Un segundo problema es la atomización de la asistencia, que deriva de la percepción del individuo enfermo, no como un todo, sino como un compendio de enfermedades y problemas yuxtapuestos sin relación entre si. En virtud de esta visión "secesionista" numerosos pacientes peregrinan sucesivamente por innumerables consultas especializadas e incluso monográficas (p. ej.: próstata, osteoporosis, dolor, diabetes, menopausia ) para ser atendidos de problemas muy prevalentes que podrían abordarse de modo integrado en consultas de tipo general, sin ningún menoscabo de la calidad de la asistencia. Esta visión fragmentaria del enfermar se ha trasladado a la propia población a través de los media, de modo que es común la creencia de que cuanto mas específica sea la unidad mejor serán los cuidados, algo que probablemente solo sea cierto para pacientes y patologías seleccionados.
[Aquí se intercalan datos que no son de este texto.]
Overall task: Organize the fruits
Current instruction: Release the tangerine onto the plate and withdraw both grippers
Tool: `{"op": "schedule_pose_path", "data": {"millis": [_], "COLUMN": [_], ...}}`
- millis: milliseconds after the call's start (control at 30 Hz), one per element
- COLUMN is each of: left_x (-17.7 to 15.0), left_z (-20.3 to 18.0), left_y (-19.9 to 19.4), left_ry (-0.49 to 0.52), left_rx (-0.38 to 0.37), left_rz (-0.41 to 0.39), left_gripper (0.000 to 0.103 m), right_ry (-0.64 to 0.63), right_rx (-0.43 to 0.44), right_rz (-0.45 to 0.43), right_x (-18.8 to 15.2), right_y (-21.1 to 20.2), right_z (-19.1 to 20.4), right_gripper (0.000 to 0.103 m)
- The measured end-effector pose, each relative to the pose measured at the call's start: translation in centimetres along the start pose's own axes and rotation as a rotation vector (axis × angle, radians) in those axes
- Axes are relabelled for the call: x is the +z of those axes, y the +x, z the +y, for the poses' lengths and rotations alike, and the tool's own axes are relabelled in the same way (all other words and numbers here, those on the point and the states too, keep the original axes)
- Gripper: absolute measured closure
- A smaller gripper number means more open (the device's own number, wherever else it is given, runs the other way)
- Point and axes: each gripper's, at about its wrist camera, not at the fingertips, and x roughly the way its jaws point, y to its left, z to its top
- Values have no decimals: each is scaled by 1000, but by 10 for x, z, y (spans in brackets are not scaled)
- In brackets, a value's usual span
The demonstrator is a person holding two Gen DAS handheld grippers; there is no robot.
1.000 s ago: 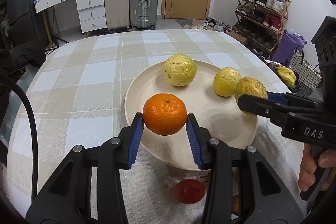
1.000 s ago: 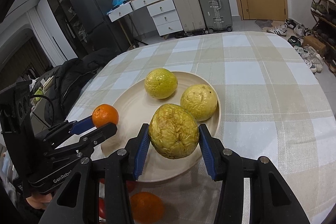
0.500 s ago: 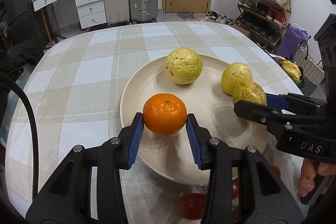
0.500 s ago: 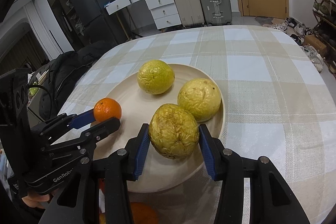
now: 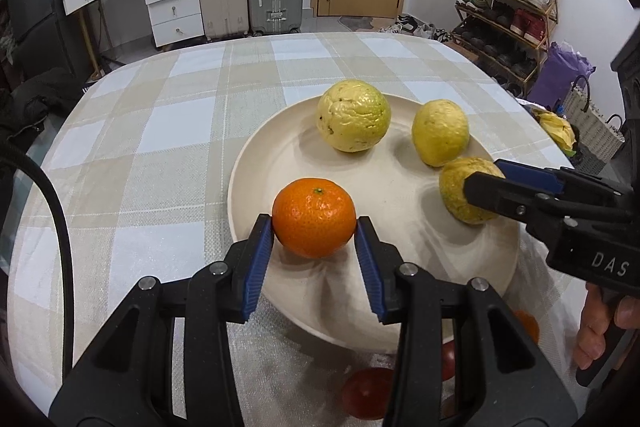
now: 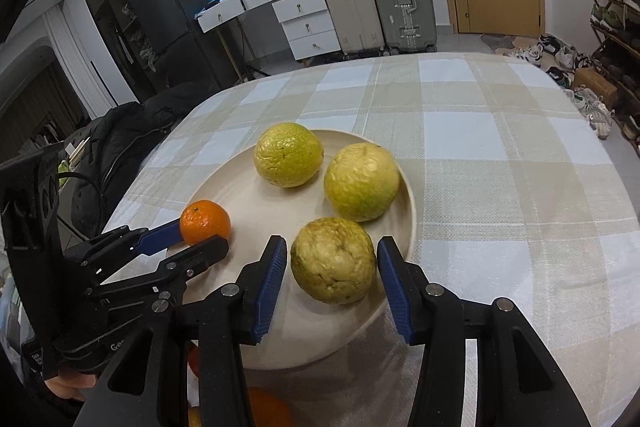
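Orange smooth and glossy, wrinkled yellow fruit browning, cream plate

Left claw: angled downward, blue-padded fingers clamped on either side of a round orange fruit. Right claw: angled downward, jaws just been opening; a wrinkled yellow-brown fruit sits between them, small gaps visible at both pads. Bare fingers of right hand wrap its black handle.
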Motion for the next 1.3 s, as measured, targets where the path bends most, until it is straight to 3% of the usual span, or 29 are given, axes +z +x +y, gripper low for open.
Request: {"op": "schedule_pose_path", "data": {"millis": [67, 167, 200, 233, 333, 467, 600, 967, 1300], "left_x": [-1, -5, -7, -9, -15, -29, -46, -91, -105], "left_z": [2, 3, 3, 3, 3, 6, 13, 22, 7], "left_y": [-5, -19, -24, -30, -48, -68, -85, -117, -123], "left_ry": [-7, -5, -6, -5, 12, -9, -30, -34, 17], "left_rx": [-8, -21, -22, -16, -5, -23, -13, -7, 4], "left_rz": [-6, -35, -44, -56, -97, -105, -117, -104, -86], "left_gripper": [63, 47, 31, 21, 20, 17, 1, 1, 1], "right_ry": [-9, -17, -17, -17, -19, -56, -74, -148, -167], "right_rx": [2, 10, 15, 17, 12, -12, -1, 1, -33], "right_rz": [-8, -9, -19, -24, -21, -30, -43, -13, 27], "right_x": [-3, -11, -15, -17, -24, -34, -43, -70, -78], "right_y": [-7, -18, -23, -27, -39, -55, -71, -79, -69], "right_z": [1, 1, 1, 1, 3, 10, 16, 32, 31], "right_gripper": [51, 24, 20, 17, 1, 0, 0, 0, 0]}}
Los pacientes con mas de 60 años consumen el 70% de los recursos del sistema y suelen presentar dos o mas patologías simultáneamente. En estos casos de polipatología, la experiencia demuestra que si los pacientes tienen opciones reales de elección informada, elegirán mayoritariamente un cuidado integrado. Además las pruebas redundantes y la polifarmacia con su cortejo de interacciones e incumplimientos terapéuticos aumentan en razón directa al número de médicos que atienden a un paciente. Por ello favorecer desde la administración sanitaria este tipo asistencia parcelar, urgida a menudo por asociaciones de pacientes, tras las que suelen ocultarse intereses diversos (gremiales, políticos, de la industria etc) es como arrojar agua a un pozo sin fondo . Cosa diferente es mantener unidades especializadas con fines de investigación o para casos seleccionados.

En tercer lugar existe cierto grado de masificación de las consultas de atención primaria, lo que da lugar a ratios bajos de tiempo por paciente, que favorecen la derivación a consultas de especialidad (medicina defensiva). Al propio tiempo estas últimas tienden a retener los pacientes en revisiones sucesivas , no siempre justificadas en términos de costo / beneficio, hasta que el número de pacientes acumulado desborda su propia oferta de servicio.

En cuarto lugar hay que considerar el efecto perverso de la propia lista de espera. Cuando ésta deja de ser un síntoma de la existencia de disfunciones y pasa a convertirse en "el problema" se buscan, por parte de los gestores, soluciones rápidas, ya sean temporales ( autoconcertación ) o mas duraderas (incremento permanente de plantillas concretas), omitiendo a menudo el análisis previo de si la lista es fruto de carencias reales o simplemente de ineficiencias. De este modo solo crecen aquellas especialidades o sectores que tienen mas lista de espera y como se ha dicho "si uno no tiene lista de espera no es nadie para el gerente".

Por todo lo expuesto, no cabe duda que el médico, constituye el elemento crítico en la génesis y resolución de las listas de espera y, en general, en la toma de decisiones, de las que depende la mayor parte del gasto en el sistema. Por tanto cualquier estrategia que obvie la incentivación de éste (económica, de status etc) para que asuma como prioritarios objetivos de racionalidad y costo / beneficio en el consumo de recursos, esta condenada de antemano al fracaso.

Pese a ello, se puede afirmar con razonable certeza que el médico se encuentra por lo general profundamente desmotivado y no parece que la administración tenga en la actualidad una estrategia bien definida, a medio y largo plazo, destinada a modificar este estado de cosas. Mas bien asistimos a avances y retrocesos tácticos y frecuentes cambios de rumbo, determinados por la urgencia del momento y cuyo periodo de caducidad no va mas allá de la siguiente cita electoral, sea del ámbito que sea. Sería pues deseable una profunda reflexión de los rectores del sistema, si se quiere garantizar su eficacia y sostenibilidad a medio plazo.